Organophosphorus and other inhibitors of brain 'neurotoxic esterase' and the development of delayed neurotoxicity in hens.

作者信息

Johnson M K

出版信息

Biochem J. 1970 Dec;120(3):523-31. doi: 10.1042/bj1200523.

Abstract
  1. The delayed neurotoxic effects of some organophosphorus compounds are associated with phosphorylation of the active site of a nervous-tissue enzyme capable of hydrolysing phenyl phenylacetate. 2. Neurotoxic organophosphorus compounds and some carbamates and sulphonyl fluorides progressively inhibit the enzyme, attaching a substituent covalently at the active site. 3. Prolonged inhibition of the enzyme by phenyl N-benzyl-N-methylcarbamate or phenylmethane-sulphonyl fluoride does not lead to neurotoxic effects. 4. Prior inhibition of the enzyme by carbamates or sulphonyl fluorides in vivo prevents the neurotoxic effects of several organophosphorus compounds. 5. After dosage of hens with protective compounds, protection lasts until about 70% of the enzyme site again becomes available for phosphorylation. 6. Reaction of all the inhibitors at the active site of the enzyme leads to the same inhibitory effect with respect to hydrolysis of phenyl phenylacetate but does not in all cases lead to delayed neurotoxicity.

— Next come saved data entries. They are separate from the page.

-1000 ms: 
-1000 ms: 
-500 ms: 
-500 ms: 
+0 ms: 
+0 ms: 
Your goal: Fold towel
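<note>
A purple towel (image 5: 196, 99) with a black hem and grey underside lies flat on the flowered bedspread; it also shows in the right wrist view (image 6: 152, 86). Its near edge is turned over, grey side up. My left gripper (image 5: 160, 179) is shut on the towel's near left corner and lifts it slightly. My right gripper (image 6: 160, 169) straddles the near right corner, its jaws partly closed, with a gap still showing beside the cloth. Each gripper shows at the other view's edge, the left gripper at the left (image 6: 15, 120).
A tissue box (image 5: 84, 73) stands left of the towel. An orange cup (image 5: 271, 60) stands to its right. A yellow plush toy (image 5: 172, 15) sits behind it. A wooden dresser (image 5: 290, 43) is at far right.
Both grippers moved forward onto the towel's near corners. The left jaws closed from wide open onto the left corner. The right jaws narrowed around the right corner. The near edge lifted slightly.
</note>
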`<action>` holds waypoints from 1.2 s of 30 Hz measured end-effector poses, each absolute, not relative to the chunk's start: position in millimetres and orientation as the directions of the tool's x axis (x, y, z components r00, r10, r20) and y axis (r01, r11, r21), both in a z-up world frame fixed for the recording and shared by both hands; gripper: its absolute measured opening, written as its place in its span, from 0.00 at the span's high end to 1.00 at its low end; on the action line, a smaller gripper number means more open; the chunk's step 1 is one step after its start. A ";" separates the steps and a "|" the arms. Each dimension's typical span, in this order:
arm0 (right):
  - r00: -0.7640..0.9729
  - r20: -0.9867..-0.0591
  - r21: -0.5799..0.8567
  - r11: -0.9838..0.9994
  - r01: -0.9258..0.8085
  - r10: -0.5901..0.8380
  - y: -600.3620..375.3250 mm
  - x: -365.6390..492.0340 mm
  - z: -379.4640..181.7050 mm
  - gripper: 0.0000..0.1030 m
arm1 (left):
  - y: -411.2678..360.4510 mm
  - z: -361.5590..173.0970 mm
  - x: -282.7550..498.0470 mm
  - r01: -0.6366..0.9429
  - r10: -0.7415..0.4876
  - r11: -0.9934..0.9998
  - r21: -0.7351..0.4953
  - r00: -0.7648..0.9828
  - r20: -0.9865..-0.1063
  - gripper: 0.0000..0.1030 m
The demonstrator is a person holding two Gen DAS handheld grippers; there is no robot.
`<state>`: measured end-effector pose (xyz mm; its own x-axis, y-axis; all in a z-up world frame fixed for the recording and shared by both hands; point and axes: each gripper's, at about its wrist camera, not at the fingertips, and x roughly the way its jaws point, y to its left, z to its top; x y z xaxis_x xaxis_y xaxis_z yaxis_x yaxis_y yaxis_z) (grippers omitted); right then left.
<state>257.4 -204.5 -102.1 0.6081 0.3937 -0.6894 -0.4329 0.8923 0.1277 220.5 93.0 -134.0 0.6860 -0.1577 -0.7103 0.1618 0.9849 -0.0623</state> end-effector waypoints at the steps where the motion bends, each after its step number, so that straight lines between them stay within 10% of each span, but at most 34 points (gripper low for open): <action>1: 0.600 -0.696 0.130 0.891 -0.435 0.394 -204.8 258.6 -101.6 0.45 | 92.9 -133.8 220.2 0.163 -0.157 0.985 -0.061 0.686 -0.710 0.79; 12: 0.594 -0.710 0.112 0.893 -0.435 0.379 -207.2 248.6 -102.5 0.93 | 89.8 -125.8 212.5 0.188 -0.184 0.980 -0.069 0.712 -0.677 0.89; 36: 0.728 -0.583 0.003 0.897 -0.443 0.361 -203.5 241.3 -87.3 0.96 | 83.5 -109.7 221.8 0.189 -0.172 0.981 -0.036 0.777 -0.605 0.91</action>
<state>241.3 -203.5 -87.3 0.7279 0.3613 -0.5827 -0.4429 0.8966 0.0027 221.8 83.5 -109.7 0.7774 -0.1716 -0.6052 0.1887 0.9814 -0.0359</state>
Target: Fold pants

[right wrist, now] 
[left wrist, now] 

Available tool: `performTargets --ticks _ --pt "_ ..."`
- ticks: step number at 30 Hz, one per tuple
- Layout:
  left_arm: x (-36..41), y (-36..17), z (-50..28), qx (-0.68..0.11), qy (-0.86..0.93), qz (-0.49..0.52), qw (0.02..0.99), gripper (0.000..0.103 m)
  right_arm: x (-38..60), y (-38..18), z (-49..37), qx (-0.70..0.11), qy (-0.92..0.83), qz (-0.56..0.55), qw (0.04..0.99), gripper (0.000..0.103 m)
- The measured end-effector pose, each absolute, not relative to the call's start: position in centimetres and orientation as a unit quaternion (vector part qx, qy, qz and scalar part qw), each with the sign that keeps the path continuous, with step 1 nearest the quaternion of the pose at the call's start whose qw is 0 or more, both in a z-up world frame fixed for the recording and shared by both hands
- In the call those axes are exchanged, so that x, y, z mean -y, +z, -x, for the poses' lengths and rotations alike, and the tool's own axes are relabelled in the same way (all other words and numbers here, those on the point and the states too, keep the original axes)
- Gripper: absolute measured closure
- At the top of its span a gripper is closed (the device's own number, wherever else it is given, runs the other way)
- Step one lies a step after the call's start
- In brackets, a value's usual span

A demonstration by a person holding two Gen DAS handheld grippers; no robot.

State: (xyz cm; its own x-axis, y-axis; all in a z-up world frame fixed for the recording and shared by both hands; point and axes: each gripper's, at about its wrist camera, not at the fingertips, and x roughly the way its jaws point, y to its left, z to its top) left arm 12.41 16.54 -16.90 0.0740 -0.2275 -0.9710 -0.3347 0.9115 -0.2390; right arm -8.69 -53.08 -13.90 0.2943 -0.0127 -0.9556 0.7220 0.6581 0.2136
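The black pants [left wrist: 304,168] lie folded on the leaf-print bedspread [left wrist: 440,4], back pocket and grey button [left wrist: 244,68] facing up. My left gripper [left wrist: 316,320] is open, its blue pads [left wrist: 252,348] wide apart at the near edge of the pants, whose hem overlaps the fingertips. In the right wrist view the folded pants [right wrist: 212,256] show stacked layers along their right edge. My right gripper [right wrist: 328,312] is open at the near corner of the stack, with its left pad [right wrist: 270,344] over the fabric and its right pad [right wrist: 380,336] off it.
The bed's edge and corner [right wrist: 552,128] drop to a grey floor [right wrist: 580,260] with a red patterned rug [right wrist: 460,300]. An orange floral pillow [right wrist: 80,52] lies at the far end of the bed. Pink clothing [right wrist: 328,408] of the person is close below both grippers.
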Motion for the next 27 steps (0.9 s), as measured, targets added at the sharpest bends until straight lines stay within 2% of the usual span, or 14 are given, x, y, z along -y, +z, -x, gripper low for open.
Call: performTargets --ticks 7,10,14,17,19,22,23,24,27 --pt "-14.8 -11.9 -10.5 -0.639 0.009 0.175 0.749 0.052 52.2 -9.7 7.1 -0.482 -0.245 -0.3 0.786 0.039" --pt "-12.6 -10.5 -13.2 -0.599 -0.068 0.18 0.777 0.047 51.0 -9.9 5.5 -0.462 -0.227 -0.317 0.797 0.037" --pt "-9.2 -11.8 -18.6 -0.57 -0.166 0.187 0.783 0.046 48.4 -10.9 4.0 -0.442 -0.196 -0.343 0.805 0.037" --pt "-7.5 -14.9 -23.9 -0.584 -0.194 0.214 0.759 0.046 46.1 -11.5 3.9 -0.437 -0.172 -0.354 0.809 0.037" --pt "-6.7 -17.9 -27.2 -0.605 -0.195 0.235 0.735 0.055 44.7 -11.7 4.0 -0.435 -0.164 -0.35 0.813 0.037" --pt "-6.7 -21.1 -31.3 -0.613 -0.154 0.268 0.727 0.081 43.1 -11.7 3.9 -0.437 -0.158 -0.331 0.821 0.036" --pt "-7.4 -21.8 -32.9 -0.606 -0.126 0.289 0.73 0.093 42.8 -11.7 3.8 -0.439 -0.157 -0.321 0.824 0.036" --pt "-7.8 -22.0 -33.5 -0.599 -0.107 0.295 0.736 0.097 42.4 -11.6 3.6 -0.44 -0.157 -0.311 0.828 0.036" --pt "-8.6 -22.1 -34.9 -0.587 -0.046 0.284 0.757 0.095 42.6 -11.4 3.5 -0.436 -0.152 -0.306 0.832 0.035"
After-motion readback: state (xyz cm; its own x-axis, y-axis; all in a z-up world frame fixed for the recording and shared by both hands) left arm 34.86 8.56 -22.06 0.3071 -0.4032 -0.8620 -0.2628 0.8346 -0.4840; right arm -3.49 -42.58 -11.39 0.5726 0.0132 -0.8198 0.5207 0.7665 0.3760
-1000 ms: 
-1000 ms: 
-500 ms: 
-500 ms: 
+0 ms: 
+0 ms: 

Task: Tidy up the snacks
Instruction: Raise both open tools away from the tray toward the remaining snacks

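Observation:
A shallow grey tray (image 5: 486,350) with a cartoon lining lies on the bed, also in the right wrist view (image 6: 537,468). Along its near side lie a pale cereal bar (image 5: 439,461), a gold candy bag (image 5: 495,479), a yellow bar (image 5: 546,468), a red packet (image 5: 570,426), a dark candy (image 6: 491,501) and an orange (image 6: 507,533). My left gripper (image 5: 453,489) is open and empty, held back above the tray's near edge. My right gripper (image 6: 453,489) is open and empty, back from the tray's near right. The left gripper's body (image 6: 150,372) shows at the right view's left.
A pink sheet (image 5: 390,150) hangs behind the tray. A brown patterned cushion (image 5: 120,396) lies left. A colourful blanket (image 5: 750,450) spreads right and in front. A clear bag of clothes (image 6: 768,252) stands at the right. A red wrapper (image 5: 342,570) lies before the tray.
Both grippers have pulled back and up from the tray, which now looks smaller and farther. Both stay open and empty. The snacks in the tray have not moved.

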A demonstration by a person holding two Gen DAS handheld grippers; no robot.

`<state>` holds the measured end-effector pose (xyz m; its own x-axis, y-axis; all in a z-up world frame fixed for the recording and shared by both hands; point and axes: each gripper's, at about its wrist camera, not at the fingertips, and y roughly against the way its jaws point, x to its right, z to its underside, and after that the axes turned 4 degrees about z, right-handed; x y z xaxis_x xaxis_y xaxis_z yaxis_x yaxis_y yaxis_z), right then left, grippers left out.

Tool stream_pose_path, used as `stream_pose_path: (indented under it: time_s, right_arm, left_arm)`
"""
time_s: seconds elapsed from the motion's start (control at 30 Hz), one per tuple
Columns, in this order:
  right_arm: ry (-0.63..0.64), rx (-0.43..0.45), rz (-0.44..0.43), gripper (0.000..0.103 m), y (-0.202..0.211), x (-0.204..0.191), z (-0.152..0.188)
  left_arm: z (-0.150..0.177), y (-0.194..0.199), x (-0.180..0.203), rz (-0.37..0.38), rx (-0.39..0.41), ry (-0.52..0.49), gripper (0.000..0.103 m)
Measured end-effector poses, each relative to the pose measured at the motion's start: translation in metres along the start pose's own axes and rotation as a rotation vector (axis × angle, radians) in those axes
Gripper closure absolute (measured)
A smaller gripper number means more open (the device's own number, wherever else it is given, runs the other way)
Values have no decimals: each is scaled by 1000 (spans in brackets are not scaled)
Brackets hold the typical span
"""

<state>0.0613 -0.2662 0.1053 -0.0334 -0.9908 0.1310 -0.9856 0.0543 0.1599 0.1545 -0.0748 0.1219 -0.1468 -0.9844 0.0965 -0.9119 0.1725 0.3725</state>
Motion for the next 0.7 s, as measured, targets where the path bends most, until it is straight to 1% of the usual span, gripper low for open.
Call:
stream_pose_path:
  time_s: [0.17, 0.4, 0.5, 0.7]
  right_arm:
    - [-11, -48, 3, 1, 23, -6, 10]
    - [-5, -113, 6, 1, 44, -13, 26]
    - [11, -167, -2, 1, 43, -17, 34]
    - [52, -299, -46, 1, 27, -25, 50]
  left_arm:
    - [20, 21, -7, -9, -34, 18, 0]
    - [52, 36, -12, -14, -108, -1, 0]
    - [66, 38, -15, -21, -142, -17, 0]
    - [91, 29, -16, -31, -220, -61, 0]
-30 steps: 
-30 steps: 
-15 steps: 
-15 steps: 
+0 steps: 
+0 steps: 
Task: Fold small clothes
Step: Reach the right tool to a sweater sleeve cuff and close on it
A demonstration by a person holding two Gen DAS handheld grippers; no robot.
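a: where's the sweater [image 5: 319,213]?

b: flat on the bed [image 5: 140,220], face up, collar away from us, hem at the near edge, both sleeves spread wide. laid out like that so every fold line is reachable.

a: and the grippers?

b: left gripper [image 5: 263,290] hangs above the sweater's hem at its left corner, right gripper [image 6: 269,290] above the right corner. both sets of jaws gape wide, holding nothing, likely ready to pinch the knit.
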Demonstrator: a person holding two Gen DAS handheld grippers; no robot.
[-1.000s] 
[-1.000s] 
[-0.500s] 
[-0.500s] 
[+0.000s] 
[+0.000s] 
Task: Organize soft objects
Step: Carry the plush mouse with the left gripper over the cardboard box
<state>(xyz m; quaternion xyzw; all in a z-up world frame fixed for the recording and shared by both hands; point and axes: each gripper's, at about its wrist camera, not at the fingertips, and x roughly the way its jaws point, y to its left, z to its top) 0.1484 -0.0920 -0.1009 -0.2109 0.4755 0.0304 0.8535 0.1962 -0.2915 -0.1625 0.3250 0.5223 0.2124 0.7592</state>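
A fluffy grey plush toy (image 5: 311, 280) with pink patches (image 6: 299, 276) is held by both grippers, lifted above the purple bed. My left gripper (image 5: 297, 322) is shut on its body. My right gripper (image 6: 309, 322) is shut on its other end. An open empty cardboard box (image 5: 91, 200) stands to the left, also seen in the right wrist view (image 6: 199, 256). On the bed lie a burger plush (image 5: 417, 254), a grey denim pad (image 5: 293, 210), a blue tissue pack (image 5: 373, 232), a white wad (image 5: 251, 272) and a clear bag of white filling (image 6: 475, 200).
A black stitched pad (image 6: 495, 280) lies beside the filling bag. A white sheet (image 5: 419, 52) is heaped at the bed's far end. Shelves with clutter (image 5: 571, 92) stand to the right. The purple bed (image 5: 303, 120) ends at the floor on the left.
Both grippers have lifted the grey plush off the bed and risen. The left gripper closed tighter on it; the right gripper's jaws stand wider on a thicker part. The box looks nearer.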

It is concluded that the nature of the group substituted at the enzyme active site determines the toxic response.
摘要
  1. 某些有机磷化合物的迟发性神经毒性作用与一种能够水解苯乙酸苯酯的神经组织酶活性位点的磷酸化有关。2. 具有神经毒性的有机磷化合物以及一些氨基甲酸酯和磺酰氟会逐渐抑制该酶,在活性位点共价连接一个取代基。3. 苯-N-苄基-N-甲基氨基甲酸酯或苯甲磺酰氟对该酶的长期抑制不会导致神经毒性作用。4. 氨基甲酸酯或磺酰氟在体内预先抑制该酶可防止几种有机磷化合物的神经毒性作用。5. 给母鸡服用保护性化合物后,保护作用持续到约70%的酶位点再次可用于磷酸化。6. 所有抑制剂在酶活性位点的反应对苯乙酸苯酯水解产生相同的抑制作用,但并非在所有情况下都会导致迟发性神经毒性。得出的结论是,酶活性位点取代基团的性质决定了毒性反应。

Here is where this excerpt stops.